Analysis of human-chimpanzee differences is shedding light on the kinds of genetic changes that make us uniquely human.
Highly Conserved Genes:
Some genes are highly conserved across a wide range of organisms.
These genes often code for proteins involved in essential cellular processes.
Comparing Distantly Related Species:
Can provide information about ancient evolutionary events.
Bacteria, archaea, and eukaryotes share ancestral genes that date back to life’s early history.
Human and Chimpanzee Genomes:
99% identical at the DNA sequence level.
Humans and chimpanzees differ in the expression of 19 regulatory genes.
FOXP2 Gene:
Evolved rapidly in the human lineage and is involved in vocalization.
Individuals with a mutated or disrupted version of this gene have difficulty speaking.

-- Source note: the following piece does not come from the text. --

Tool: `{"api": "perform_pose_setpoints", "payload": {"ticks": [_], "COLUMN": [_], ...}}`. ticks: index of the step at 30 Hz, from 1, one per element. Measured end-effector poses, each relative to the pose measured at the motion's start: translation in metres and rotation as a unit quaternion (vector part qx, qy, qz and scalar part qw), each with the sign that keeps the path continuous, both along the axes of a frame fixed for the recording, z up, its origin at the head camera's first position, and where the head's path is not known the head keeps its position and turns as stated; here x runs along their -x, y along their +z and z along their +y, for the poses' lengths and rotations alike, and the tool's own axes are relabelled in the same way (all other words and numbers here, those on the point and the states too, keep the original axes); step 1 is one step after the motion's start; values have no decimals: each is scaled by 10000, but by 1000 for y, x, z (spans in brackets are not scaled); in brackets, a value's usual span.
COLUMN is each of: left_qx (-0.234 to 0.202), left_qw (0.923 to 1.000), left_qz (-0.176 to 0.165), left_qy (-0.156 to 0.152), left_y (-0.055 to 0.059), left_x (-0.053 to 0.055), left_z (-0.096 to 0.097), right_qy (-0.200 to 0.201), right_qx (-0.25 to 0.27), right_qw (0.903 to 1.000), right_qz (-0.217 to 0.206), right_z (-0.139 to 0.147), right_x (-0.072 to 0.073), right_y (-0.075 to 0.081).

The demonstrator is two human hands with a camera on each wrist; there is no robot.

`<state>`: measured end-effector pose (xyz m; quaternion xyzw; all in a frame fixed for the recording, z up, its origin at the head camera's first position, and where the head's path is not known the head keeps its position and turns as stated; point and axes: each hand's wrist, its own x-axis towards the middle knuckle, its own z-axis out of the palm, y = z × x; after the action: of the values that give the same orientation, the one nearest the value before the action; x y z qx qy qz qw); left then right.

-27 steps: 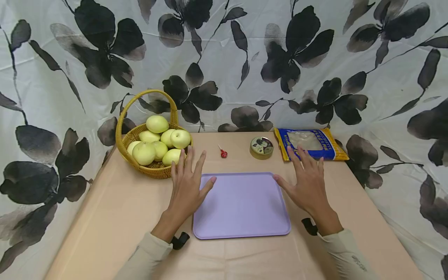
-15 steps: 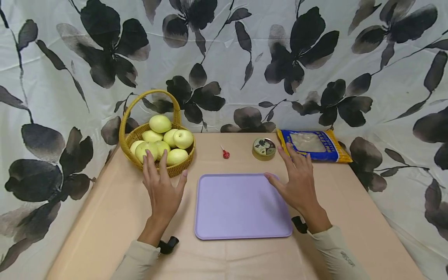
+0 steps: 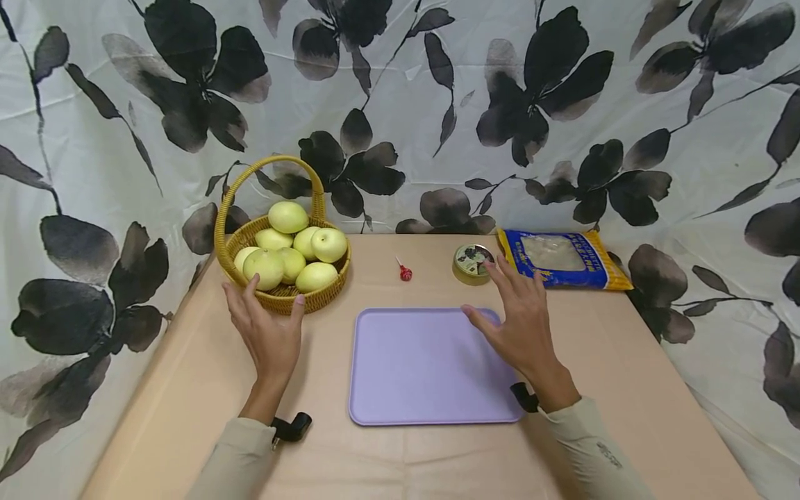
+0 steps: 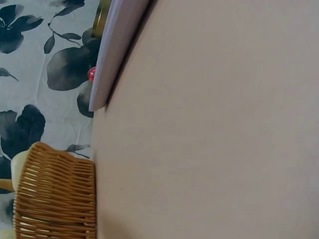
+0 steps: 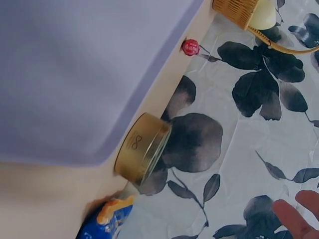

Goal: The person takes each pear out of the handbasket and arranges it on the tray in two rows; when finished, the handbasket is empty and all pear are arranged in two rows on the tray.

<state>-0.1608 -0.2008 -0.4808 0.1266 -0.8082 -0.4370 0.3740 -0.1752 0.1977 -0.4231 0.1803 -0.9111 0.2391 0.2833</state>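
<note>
My left hand (image 3: pixel 269 340) hovers in front of the wicker basket (image 3: pixel 321 297), fingers spread and bent slightly, with nothing in its grasp. Pale green round fruits (image 3: pixel 264 269) are heaped in that basket, which has a tall arched handle. Over the right edge of a lavender tray (image 3: pixel 431 368) is my right hand (image 3: pixel 523 333), its fingers apart and holding nothing. Its fingertips overlap a round gold tin (image 3: pixel 470 267) in the head view; the right wrist view shows the gold tin (image 5: pixel 142 149) apart from the fingers (image 5: pixel 294 219). Whether the left fingertips touch the basket cannot be told.
Behind the tray lies a small red lollipop (image 3: pixel 405 273) with a white stick. A blue and yellow packet (image 3: pixel 562 260) with a see-through window lies at the back right. A floral cloth (image 3: pixel 437 104) hangs behind the table (image 3: pixel 462 462).
My left hand has moved left, from the tray's left edge to the front of the basket. My right hand has shifted left, over the tray's right side. The objects stay in place.
</note>
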Motion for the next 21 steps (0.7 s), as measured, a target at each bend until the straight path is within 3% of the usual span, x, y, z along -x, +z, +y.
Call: {"api": "perform_pose_setpoints", "payload": {"ticks": [8, 21], "left_qx": [-770, -1214], "left_qw": [9963, 9910], "left_qz": [-391, -565], "left_qy": [-33, -24], "left_y": [-12, -20], "left_x": [10, 19], "left_z": [-2, -10], "right_qy": [338, 1068], "right_qx": [69, -72], "right_qw": [9994, 9943], "right_qz": [90, -1], "right_z": [-22, -85], "right_x": [8, 28], "right_y": [6, 15]}}
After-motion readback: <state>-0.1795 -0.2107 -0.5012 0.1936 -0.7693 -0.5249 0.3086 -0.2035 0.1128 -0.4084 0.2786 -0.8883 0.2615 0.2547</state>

Several other genes are undergoing rapid evolution in humans, including those involved in defense against malaria and tuberculosis, metabolism of sugars and fats, and brain development.
Development:
The study of genes involved in development (the process by which a fertilized egg gives rise to an adult organism) has provided immense insight into the evolution of morphology.
Homeobox Genes:
Many developmental genes are highly conserved from species to species.
Homeobox genes are a large family of related genes that control development in animals and plants.
Hox genes in animals: specify types of appendages and other structures that will form in each segment; code for transcription factor proteins that bind to DNA and regulate the expression of other genes; relatively small number of Hox genes can control the expression of many other genes.
Colinearity:
Hox genes are arranged on chromosomes in the same order as the body regions whose development they control; this is known as colinearity.
Suggests that all Hox genes are derived from one or a few ancestral genes that duplicated and diverged over evolutionary time.